**Dataset section:**
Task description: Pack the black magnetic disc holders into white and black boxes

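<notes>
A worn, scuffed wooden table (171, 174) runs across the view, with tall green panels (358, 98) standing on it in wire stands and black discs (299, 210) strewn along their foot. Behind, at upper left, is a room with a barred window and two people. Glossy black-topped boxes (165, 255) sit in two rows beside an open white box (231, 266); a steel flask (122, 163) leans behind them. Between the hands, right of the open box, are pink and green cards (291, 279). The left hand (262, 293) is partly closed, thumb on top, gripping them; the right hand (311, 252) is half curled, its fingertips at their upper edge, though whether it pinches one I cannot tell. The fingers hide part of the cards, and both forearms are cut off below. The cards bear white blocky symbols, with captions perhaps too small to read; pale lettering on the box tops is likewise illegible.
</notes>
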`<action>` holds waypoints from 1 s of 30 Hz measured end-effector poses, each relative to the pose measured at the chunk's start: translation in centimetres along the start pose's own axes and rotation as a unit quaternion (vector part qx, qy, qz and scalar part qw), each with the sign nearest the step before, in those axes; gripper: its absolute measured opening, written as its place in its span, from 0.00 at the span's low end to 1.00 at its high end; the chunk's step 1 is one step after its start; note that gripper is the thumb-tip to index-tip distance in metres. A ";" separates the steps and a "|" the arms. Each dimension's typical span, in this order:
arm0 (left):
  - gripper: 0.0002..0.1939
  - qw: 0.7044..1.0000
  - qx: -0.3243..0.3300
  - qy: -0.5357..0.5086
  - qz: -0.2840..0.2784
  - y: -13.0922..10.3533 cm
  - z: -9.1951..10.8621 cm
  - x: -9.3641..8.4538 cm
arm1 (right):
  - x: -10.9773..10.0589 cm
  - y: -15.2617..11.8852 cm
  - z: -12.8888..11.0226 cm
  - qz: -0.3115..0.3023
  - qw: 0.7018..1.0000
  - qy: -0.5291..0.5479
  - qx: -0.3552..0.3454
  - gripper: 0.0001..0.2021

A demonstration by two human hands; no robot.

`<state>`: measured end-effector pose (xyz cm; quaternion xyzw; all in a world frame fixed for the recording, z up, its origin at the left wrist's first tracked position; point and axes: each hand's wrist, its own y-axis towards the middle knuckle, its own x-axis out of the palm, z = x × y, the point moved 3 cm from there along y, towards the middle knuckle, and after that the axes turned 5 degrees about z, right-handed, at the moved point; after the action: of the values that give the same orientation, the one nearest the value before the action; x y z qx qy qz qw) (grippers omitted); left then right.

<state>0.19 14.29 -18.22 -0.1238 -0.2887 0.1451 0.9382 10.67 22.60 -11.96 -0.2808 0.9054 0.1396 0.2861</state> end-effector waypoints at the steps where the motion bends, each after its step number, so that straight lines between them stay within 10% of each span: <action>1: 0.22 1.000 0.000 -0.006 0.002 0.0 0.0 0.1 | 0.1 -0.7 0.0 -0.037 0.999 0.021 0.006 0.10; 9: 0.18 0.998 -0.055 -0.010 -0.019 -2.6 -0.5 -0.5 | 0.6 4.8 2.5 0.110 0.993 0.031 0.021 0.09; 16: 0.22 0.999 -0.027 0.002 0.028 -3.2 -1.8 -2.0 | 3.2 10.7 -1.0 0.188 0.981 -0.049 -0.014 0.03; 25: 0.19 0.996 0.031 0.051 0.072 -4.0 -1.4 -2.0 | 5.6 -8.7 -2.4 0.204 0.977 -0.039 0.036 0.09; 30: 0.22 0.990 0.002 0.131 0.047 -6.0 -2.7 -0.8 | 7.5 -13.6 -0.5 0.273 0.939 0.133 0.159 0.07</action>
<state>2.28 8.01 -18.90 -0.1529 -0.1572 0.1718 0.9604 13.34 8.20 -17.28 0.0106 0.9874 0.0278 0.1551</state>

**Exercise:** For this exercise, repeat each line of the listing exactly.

**Worked solution:**
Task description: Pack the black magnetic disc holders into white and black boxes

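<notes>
A worn, scuffed wooden table (171, 174) runs across the view, with tall green panels (358, 98) standing on it in wire stands and black discs (299, 210) strewn along their foot. Behind, at upper left, is a room with a barred window and two people. Glossy black-topped boxes (165, 255) sit in two rows beside an open white box (231, 266); a steel flask (122, 163) leans behind them. Between the hands, right of the open box, are pink and green cards (291, 279). The left hand (262, 293) is partly closed, thumb on top, gripping them; the right hand (311, 252) is half curled, its fingertips at their upper edge, though whether it pinches one I cannot tell. The fingers hide part of the cards, and both forearms are cut off below. The cards bear white blocky symbols, with captions perhaps too small to read; pale lettering on the box tops is likewise illegible.
</notes>
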`<action>` holds waypoints from 1 s of 30 Hz measured end-effector poses, each relative to the pose measured at the chunk's start: translation in centimetres along the start pose's own axes and rotation as a unit quaternion (vector part qx, qy, qz and scalar part qw), each with the sign nearest the step before, in those axes; gripper: its absolute measured opening, written as its place in its span, from 0.00 at the span's low end to 1.00 at its high end; the chunk's step 1 is one step after its start; note that gripper is the thumb-tip to index-tip distance in metres. A ";" separates the steps and a "|" the arms. Each dimension's typical span, in this order:
arm0 (left):
  - gripper: 0.0002..0.1939
  - qw: 0.7044..1.0000
  - qx: -0.3243..0.3300
  - qy: -0.5357..0.5086
  - qz: -0.2840..0.2784
  - y: -13.0922..10.3533 cm
  - z: -9.1951..10.8621 cm
  - x: -9.3641..8.4538 cm
arm1 (right):
  - x: -10.9773..10.0589 cm
  - y: -15.2617..11.8852 cm
  - z: -12.8888..11.0226 cm
  - qz: -0.3115..0.3023
  - qw: 0.7018..1.0000
  - qy: -0.5291..0.5479
  - qx: -0.3552..0.3454
  - gripper: 0.0001..0.2021

A demonstration by two human hands; no robot.

`<state>`: measured end-effector pose (xyz cm; quaternion xyzw; all in a world frame fixed for the recording, z up, its origin at the left wrist's first tracked position; point and axes: each hand's wrist, its own y-axis towards the middle knuckle, its own x-axis out of the palm, z = x × y, the point moved 3 cm from there along y, towards the middle knuckle, and after that the axes turned 5 degrees about z, right-handed, at the moved point; after the action: of the values that give the same orientation, the one nearest the value before the action; x y z qx qy qz qw) (grippers omitted); left then right.

<state>0.19 14.29 -18.22 -0.1238 -0.2887 0.1451 0.9382 10.67 22.60 -11.96 -0.2808 0.9054 0.1396 0.2861</state> end-effector waypoints at the steps where the motion bends, each after its step number, so that straight lines between them stay within 10% of each span: <action>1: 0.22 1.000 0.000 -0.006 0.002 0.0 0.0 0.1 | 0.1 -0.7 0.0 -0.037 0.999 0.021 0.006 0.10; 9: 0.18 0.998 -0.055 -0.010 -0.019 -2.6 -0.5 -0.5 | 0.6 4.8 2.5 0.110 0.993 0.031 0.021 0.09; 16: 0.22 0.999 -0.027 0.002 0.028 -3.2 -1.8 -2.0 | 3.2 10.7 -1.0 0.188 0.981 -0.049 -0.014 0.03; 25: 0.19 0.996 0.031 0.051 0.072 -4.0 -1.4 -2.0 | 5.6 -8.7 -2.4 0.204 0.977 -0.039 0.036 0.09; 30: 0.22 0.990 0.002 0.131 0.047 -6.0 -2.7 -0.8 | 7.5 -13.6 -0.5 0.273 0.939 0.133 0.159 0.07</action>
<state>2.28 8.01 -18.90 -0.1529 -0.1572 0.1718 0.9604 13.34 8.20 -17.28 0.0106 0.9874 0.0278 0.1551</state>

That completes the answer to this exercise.